Rullende som en ball
Rolling Like a Ball is a dynamic Pilates exercise that strengthens the core muscles, improves balance and massages the spine. This exercise helps you develop good body control by engaging your abdominal muscles through a controlled rolling back and forth on your back.
Correct execution
How to perform Rolling Like a Ball correctly:
- Sit on the mat with your knees pulled in towards your chest and your feet off the floor.
- Keep your hands on your calves or ankles, and round your back so that you are balancing on your sit bones.
- Keep your chin towards your chest and pull your abs in to maintain your balance.
- Inhale and roll back until your shoulders touch the mat without rolling your neck.
- Exhale and roll back to the starting position, keeping your feet in the air.
Common errors
Avoid these common mistakes to get the most out of your exercise:
- Roll on the neck: Make sure you only roll back to the shoulders to avoid pressure on the neck.
- Lack of core stabilization: Keep your abs engaged at all times to ensure controlled rolling.
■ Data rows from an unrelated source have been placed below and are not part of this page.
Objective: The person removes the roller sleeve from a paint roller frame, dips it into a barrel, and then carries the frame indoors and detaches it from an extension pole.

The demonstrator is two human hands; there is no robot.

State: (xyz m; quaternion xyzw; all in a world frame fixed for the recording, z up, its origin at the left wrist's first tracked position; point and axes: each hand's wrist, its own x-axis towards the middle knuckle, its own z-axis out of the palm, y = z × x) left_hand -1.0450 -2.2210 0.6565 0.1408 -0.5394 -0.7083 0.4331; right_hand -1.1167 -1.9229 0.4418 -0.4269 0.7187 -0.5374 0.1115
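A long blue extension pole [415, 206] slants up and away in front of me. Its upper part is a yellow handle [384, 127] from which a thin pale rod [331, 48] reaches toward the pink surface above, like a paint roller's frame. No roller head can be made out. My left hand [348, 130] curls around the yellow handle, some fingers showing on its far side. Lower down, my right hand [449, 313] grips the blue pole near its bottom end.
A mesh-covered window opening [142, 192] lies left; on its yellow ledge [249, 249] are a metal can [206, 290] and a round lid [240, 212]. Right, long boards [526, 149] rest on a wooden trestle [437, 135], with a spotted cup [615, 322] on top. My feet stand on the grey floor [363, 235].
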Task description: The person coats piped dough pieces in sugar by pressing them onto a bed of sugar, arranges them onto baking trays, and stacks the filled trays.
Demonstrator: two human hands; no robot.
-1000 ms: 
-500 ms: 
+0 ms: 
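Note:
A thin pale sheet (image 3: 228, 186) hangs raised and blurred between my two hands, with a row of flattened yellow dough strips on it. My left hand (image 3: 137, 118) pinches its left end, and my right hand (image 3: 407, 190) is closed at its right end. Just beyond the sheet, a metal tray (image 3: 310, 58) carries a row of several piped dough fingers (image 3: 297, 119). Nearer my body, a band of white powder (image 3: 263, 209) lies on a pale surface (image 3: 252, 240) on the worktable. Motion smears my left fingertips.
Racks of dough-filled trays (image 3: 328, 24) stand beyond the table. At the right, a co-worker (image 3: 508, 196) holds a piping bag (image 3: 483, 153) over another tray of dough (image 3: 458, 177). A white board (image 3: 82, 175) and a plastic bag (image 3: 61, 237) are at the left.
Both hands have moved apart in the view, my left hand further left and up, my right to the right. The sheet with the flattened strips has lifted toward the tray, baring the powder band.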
- For stiff movements: Keep your back rounded and relaxed to achieve a fluid movement.
Video Demonstrations
These videos demonstrate the correct technique for Rolling Like a Ball :
Modifications and variants
Adapt the exercise to your level:
- Beginners: Keep your feet closer to the floor for better balance if it's difficult to keep them in the air.
- Advanced: Perform the exercise with straight legs to challenge the core more intensively.
Number of repetitions and sets
Perform Rolling Like a Ball for 2-3 sets of 8-10 repetitions , focusing on fluid movement and balance.
Breathing technique
Inhale as you roll backwards, and exhale as you roll forwards. This breathing contributes to controlled movement and stabilization of the core muscles.